EXERCISE REQUIREMENTS: Please restate the records below verbatim, omitting every image they hold.
--- DATA SUPPLIED Enclosed Below ---
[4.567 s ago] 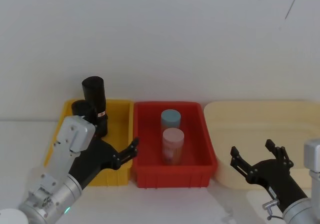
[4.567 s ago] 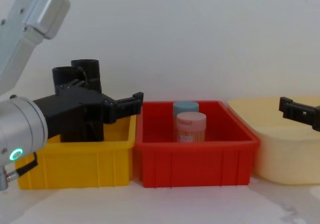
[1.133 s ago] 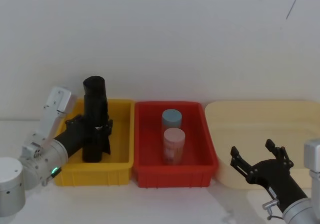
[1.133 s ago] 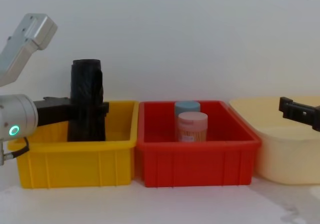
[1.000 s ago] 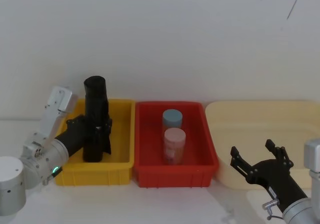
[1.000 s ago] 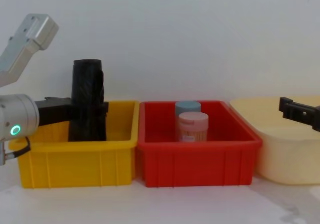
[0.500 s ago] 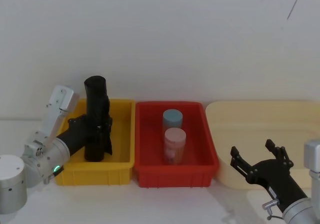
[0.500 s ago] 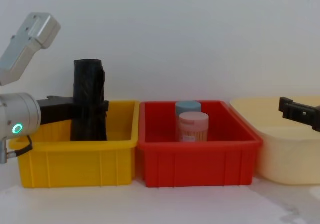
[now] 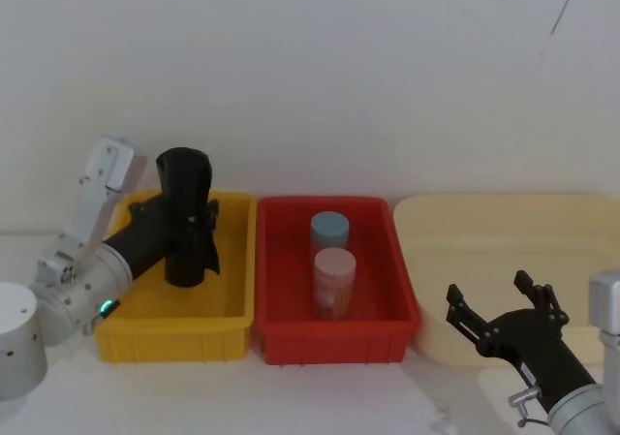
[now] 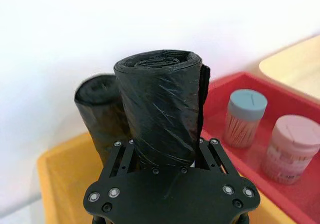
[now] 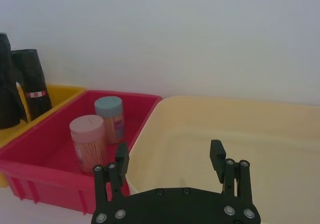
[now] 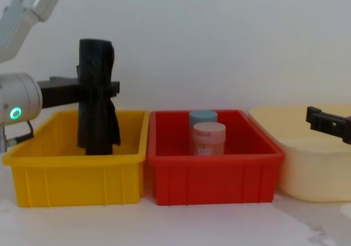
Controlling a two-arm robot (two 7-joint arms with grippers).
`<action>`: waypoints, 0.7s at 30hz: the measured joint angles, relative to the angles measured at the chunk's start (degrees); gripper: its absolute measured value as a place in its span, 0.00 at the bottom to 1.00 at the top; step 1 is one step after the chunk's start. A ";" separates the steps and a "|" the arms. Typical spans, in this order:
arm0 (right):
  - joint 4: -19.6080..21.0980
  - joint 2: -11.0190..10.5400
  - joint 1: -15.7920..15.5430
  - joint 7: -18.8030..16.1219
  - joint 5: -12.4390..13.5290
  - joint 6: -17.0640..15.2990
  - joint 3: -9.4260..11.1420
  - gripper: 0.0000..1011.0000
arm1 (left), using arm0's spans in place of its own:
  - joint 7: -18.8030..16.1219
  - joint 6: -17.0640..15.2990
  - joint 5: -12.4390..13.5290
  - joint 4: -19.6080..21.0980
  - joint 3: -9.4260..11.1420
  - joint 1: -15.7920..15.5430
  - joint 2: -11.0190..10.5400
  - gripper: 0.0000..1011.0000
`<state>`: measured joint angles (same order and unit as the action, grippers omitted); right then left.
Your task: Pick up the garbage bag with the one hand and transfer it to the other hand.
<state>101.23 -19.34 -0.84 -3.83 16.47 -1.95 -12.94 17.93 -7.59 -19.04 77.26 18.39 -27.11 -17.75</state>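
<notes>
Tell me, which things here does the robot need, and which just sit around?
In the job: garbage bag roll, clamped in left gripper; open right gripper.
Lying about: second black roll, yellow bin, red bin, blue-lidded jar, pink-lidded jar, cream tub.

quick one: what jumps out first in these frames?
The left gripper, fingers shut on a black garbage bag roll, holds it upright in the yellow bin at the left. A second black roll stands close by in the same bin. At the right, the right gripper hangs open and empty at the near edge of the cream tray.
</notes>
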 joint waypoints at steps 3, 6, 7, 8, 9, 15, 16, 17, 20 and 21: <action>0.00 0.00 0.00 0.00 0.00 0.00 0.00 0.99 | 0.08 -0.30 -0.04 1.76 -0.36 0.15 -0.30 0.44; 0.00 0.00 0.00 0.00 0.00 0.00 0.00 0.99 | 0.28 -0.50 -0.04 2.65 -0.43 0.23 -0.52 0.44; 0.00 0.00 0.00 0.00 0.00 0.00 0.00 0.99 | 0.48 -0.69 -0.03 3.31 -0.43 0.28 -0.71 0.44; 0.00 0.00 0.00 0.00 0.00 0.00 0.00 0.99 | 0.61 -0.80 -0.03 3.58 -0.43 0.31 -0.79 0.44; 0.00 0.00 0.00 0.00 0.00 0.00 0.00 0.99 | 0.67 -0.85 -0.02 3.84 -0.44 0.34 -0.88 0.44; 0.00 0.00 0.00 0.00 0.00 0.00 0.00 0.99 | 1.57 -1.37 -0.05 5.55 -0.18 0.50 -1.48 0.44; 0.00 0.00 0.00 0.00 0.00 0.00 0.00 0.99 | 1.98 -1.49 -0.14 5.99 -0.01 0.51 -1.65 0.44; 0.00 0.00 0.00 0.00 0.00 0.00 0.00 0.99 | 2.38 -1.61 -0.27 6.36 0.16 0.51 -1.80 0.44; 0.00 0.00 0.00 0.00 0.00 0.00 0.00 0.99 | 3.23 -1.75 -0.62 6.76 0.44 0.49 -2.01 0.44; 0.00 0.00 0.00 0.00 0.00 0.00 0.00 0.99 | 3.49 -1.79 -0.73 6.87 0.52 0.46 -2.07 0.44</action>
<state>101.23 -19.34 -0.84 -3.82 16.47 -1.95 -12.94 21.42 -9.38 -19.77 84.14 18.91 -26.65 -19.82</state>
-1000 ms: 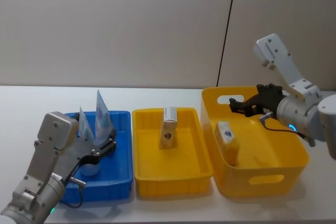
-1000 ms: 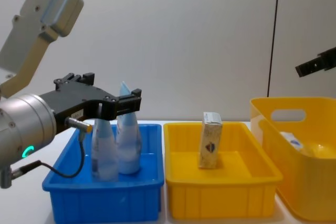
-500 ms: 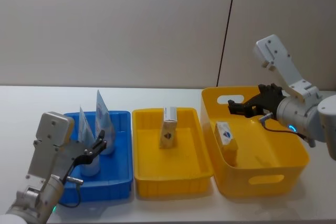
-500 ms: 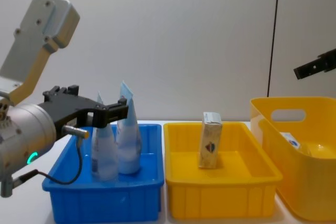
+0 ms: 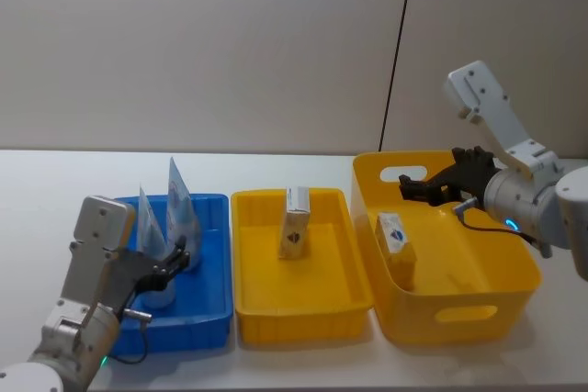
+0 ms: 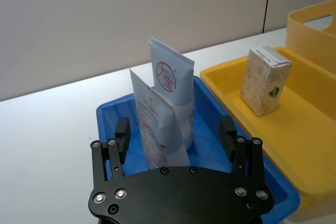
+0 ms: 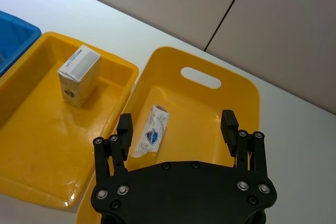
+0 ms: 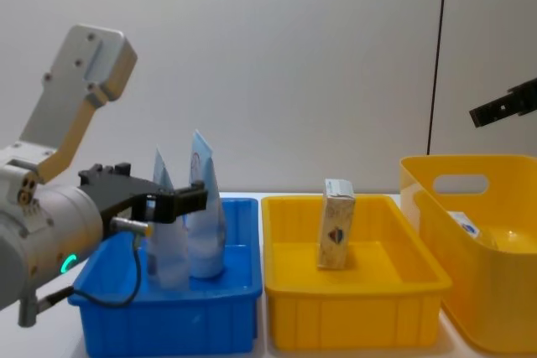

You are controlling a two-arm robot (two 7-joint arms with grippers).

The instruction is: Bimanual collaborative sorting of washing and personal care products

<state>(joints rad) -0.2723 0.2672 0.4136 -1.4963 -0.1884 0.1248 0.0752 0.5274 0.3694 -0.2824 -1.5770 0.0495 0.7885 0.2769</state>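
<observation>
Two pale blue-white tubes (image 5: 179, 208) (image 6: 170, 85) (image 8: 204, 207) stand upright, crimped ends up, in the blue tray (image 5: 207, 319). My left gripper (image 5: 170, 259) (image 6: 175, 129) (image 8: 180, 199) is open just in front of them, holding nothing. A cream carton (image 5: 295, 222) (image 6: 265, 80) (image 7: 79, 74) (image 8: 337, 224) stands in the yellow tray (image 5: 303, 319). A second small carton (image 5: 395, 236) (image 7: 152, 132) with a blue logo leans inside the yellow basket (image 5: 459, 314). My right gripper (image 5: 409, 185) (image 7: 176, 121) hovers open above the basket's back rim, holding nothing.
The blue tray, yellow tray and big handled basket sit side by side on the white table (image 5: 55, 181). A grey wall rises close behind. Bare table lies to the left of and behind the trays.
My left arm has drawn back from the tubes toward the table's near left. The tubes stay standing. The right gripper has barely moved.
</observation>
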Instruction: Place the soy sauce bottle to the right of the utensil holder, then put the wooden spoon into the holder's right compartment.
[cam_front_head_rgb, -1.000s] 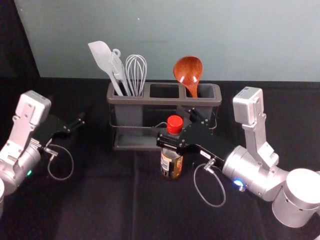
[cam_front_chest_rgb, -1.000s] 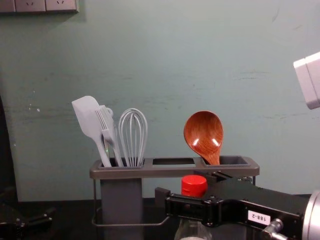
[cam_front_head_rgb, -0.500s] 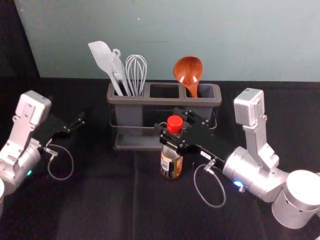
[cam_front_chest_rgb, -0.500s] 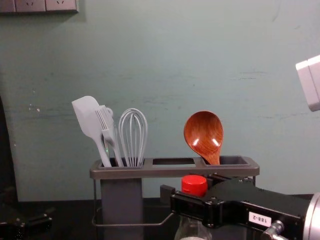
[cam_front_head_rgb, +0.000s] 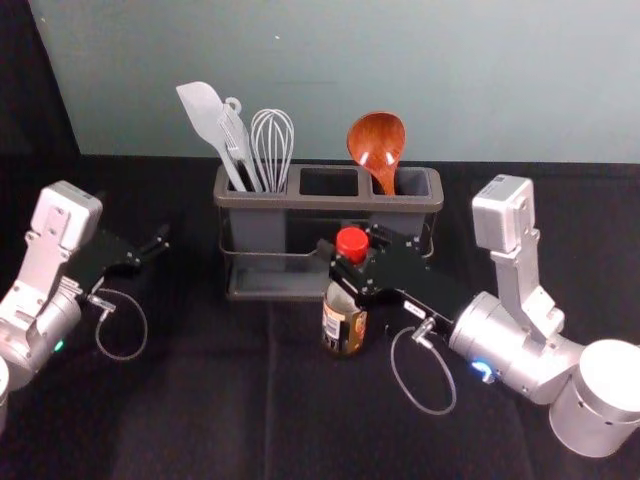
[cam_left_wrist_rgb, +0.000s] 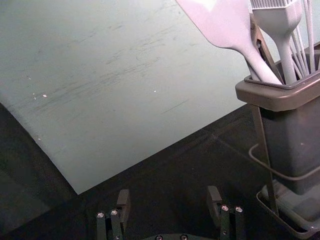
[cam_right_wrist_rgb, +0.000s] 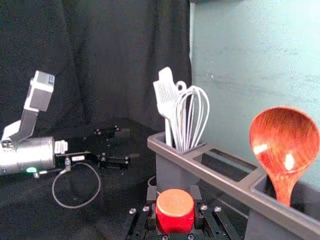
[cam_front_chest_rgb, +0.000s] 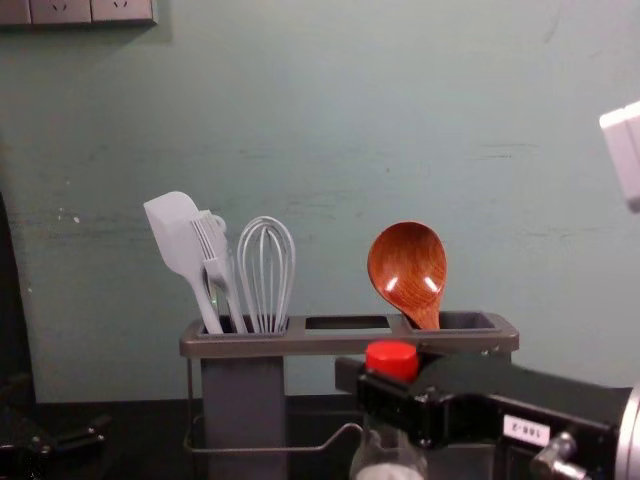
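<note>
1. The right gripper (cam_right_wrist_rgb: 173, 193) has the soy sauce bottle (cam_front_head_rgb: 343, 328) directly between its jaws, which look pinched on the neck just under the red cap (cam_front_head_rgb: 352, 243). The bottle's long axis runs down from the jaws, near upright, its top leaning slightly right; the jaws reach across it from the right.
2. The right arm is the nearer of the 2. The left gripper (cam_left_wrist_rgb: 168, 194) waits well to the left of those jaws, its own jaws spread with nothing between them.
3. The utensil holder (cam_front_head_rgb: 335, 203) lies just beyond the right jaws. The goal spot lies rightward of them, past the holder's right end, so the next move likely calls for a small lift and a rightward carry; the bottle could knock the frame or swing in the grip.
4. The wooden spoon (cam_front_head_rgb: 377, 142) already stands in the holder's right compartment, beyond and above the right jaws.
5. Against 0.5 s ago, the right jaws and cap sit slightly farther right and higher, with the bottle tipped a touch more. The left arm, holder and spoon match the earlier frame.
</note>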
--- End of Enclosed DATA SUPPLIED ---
TASK ANSWER:
[4.567 s ago] 
[4.567 s ago] 
[1.133 s ago] 
[1.133 s ago] 
[1.000 s ago] 
[1.000 s ago] 
[0.500 s ago] 
[0.500 s ago] 
[now] 
[now] 
[now] 
[now] 
Controlling a two-arm robot (two 7-joint arms with grippers).
`<action>`: waypoints, 0.7s at 30hz: the measured joint angles, relative to the angles measured at the chunk's start (degrees); gripper: its absolute measured value as a place in its span, 0.00 at the bottom to 1.00 at the top; step 1 is one step after the chunk's start. A ";" separates the steps and a "|" the arms. Typical spans, in this order:
arm0 (right):
  - joint 4: -19.6080..21.0980
  - joint 2: -11.0190..10.5400
  - joint 1: -15.7920..15.5430
  - joint 7: -18.8030..16.1219
  - joint 5: -12.4390..13.5290
  - joint 6: -17.0640..15.2990
  - joint 3: -9.4260..11.1420
  - gripper: 0.0000..1011.0000
arm1 (left), using arm0's spans in place of its own:
  - joint 7: -18.8030..16.1219
  - joint 6: -17.0640..15.2990
  - joint 5: -12.4390..13.5290
  - joint 4: -19.6080..21.0980
  - joint 3: -9.4260..11.1420
  - joint 1: -15.7920..15.5430
  - joint 2: -11.0190..10.5400
  - gripper: 0.0000..1011.0000
`<state>`: measured joint angles (same order and unit as the action, grippers omitted); right then left.
Your task: Pick up the garbage bag with the one hand and transfer it to the other hand.
<state>101.23 -19.34 -0.84 -3.83 16.47 -1.95 -12.94 17.93 -7.59 -19.04 77.26 18.39 -27.11 -17.75</state>
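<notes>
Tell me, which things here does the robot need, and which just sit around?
In the job: garbage bag roll, clamped in left gripper; open right gripper.
Lying about: second black roll, yellow bin, red bin, blue-lidded jar, pink-lidded jar, cream tub.

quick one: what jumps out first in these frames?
The left gripper, fingers shut on a black garbage bag roll, holds it upright in the yellow bin at the left. A second black roll stands close by in the same bin. At the right, the right gripper hangs open and empty at the near edge of the cream tray.
</notes>
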 joint waypoints at steps 3, 6, 7, 8, 9, 15, 16, 17, 20 and 21: <action>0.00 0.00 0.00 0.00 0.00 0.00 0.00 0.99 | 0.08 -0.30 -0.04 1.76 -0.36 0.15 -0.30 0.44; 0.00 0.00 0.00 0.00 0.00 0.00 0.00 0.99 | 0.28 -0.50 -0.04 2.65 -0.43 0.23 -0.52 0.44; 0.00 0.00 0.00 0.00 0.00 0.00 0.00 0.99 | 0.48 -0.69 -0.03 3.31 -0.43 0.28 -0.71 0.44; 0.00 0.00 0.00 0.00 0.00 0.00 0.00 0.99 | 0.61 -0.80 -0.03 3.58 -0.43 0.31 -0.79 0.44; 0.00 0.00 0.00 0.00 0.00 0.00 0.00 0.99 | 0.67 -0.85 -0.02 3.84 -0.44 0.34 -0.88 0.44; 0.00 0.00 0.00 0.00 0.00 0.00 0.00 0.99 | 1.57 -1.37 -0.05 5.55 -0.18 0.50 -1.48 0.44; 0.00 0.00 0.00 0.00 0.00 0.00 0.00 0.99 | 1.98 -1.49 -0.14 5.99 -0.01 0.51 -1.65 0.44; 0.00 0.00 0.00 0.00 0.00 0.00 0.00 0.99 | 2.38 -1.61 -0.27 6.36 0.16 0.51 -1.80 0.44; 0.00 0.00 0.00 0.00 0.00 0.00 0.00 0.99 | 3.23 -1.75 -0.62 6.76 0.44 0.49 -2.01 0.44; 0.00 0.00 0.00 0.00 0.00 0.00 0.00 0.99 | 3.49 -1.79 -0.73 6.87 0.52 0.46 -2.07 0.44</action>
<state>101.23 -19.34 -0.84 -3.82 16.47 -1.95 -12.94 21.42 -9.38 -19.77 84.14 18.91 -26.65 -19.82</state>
-1000 ms: 
-1000 ms: 
-500 ms: 
-500 ms: 
+0 ms: 
+0 ms: 
+0 ms: 
+0 ms: 

You are controlling a two-arm robot (two 7-joint arms with grippers).

The instruction is: Bimanual collaborative sorting of washing and personal care products

<state>(joints rad) -0.2723 0.2672 0.4136 -1.4963 -0.1884 0.1248 0.0752 0.5274 0.3694 -0.2824 -1.5770 0.0495 0.7885 0.2769</state>
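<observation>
Two pale blue-white tubes (image 5: 179, 208) (image 6: 170, 85) (image 8: 204, 207) stand upright, crimped ends up, in the blue tray (image 5: 207, 319). My left gripper (image 5: 170, 259) (image 6: 175, 129) (image 8: 180, 199) is open just in front of them, holding nothing. A cream carton (image 5: 295, 222) (image 6: 265, 80) (image 7: 79, 74) (image 8: 337, 224) stands in the yellow tray (image 5: 303, 319). A second small carton (image 5: 395, 236) (image 7: 152, 132) with a blue logo leans inside the yellow basket (image 5: 459, 314). My right gripper (image 5: 409, 185) (image 7: 176, 121) hovers open above the basket's back rim, holding nothing.
The blue tray, yellow tray and big handled basket sit side by side on the white table (image 5: 55, 181). A grey wall rises close behind. Bare table lies to the left of and behind the trays.
My left arm has drawn back from the tubes toward the table's near left. The tubes stay standing. The right gripper has barely moved.
</observation>
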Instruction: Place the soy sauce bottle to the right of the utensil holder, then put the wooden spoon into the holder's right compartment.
[cam_front_head_rgb, -1.000s] 
[cam_front_chest_rgb, -1.000s] 
[cam_front_head_rgb, -0.500s] 
[cam_front_chest_rgb, -0.500s] 
[cam_front_head_rgb, +0.000s] 
[cam_left_wrist_rgb, +0.000s] 
[cam_right_wrist_rgb, +0.000s] 
[cam_front_chest_rgb, +0.000s] 
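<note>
1. The right gripper (cam_right_wrist_rgb: 173, 193) has the soy sauce bottle (cam_front_head_rgb: 343, 328) directly between its jaws, which look pinched on the neck just under the red cap (cam_front_head_rgb: 352, 243). The bottle's long axis runs down from the jaws, near upright, its top leaning slightly right; the jaws reach across it from the right.
2. The right arm is the nearer of the 2. The left gripper (cam_left_wrist_rgb: 168, 194) waits well to the left of those jaws, its own jaws spread with nothing between them.
3. The utensil holder (cam_front_head_rgb: 335, 203) lies just beyond the right jaws. The goal spot lies rightward of them, past the holder's right end, so the next move likely calls for a small lift and a rightward carry; the bottle could knock the frame or swing in the grip.
4. The wooden spoon (cam_front_head_rgb: 377, 142) already stands in the holder's right compartment, beyond and above the right jaws.
5. Against 0.5 s ago, the right jaws and cap sit slightly farther right and higher, with the bottle tipped a touch more. The left arm, holder and spoon match the earlier frame.
</note>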

This output is now complete.